Marc Voigt, CEO of Immutep, stated, "The overall survival and progression-free survival data from this mature cohort of patients in INSIGHT-003 with nearly a 2-year minimum follow-up exceeds our expectations. We are encouraged to see efti build upon the historical clinical outcomes from the most widely used immunotherapy-chemo combination today. Additionally, the early evaluations in the expansion cohort of 19 patients, who all have low or negative PD-L1 expression, are tracking well and we look forward to additional data updates from the INSIGHT-003 trial in 2025 and beyond. Our focus on potentially driving a new standard of care globally in first line treatment of NSCLC is boosted by these results and we are well advanced in our preparations to initiate the TACTI-004 Phase III trial."

Data from all evaluable patients to date (N=40) demonstrates significant improvement of Overall Response Rate (ORR) according to RECIST 1.1 across all levels of PD-L1 expression compared to historical control2 :
• 75.0% ORR versus 62.1% ORR in patients with high PD-L1 expression (TPS >50%)
• 58.8% ORR versus 49.2% ORR in patients with low PD-L1 expression (TPS 1-49%)
• 47.4% ORR versus 32.3% ORR in patients with negative PD-L1 expression (TPS <1%)

In this all-comer PD-L1 trial, the 55.0% ORR and 87.5% Disease Control Rate (DCR) are from the following breakdown of patients by PD-L1 expression: TPS >50% (N=4), TPS 1-49% (N=17), and TPS <1% (N=19). As compared to the general 1L NSCLC patient population of which each of these PD-L1 levels represents roughly one-third, INSIGHT-003 is biased towards low and negative PD-L1 (TPS <50%) patients who are typically less responsive to anti-PD-1 therapy.

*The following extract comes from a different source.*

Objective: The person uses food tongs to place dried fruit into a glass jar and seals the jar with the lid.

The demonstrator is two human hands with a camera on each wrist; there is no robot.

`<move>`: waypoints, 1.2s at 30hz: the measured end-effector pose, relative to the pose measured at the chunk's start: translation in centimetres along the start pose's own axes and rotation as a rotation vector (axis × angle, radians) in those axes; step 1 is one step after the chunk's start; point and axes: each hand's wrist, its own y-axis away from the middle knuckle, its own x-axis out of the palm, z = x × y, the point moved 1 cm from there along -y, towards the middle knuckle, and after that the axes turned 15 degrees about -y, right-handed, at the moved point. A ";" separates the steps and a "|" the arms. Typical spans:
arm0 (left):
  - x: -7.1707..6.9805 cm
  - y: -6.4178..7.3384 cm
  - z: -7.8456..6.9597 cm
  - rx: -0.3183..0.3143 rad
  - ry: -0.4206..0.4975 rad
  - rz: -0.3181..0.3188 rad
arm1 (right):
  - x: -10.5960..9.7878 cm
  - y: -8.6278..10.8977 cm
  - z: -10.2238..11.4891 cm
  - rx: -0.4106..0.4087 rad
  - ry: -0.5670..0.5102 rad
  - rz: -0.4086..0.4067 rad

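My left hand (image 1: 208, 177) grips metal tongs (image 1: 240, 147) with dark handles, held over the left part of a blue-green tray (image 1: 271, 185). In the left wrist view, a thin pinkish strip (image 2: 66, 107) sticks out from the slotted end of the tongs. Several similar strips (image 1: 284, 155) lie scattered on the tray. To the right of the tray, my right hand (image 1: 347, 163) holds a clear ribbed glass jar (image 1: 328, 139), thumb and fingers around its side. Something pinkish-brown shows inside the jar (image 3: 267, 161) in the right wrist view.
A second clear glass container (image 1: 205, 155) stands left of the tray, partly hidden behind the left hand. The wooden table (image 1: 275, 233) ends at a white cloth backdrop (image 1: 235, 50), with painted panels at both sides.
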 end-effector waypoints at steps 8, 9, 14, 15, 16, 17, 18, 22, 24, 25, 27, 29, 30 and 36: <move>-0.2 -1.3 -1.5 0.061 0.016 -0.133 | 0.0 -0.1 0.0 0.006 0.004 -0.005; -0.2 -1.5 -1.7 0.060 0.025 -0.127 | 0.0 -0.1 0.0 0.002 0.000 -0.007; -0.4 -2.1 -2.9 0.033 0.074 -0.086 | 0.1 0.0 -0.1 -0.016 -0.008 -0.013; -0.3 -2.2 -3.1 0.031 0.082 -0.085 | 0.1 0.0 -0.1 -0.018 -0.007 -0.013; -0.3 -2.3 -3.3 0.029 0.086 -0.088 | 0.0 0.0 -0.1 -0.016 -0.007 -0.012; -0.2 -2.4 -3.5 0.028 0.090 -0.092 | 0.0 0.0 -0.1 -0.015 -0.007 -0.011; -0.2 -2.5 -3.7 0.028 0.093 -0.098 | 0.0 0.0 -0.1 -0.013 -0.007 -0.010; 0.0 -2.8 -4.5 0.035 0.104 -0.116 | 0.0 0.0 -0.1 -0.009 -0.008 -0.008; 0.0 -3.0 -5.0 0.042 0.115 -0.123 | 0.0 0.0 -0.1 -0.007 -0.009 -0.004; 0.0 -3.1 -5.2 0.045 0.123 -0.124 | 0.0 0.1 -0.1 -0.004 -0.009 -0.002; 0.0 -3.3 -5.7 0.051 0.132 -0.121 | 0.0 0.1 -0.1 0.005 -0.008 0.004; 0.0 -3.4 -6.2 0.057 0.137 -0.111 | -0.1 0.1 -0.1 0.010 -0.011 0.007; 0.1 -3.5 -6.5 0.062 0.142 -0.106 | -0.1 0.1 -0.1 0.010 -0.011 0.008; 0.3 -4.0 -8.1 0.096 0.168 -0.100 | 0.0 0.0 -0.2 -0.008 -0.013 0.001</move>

In these patients with low and negative PD-L1 expression (36 of 40 patients), the triple combination achieved a 52.8% ORR and 86.1% DCR. Of note, all 19 patients in the expansion cohort have TPS <50% and several with stable disease have potential to become responders.

Safety
Safety continues to be favourable for efti in combination with pembrolizumab and chemotherapy, with no new safety signals.

Next Steps
INSIGHT-003, a multi-centre study led by the Frankfurt Institute of Clinical Cancer Research IKF, is nearing completion of patient enrolment. Additional data updates from this trial are expected in 2025 and beyond.

About INSIGHT-003
INSIGHT-003 is an investigator-initiated, multi-centre study led by the Frankfurt Institute of Clinical Cancer Research (IKF). It is being run as the third arm (Stratum C) of the ongoing Phase I INSIGHT trial with Prof. Dr. Salah-Eddin Al-Batran as lead investigator. The study is evaluating a triple combination therapy in front line non-small cell lung cancer patients consisting of efti administered subcutaneously in conjunction with an existing approved standard-of-care combination of anti-PD-1 therapy (pembrolizumab) and doublet chemotherapy (carboplatin and pemetrexed) delivered intravenously. The trial will assess the safety, tolerability, and initial efficacy of the combination.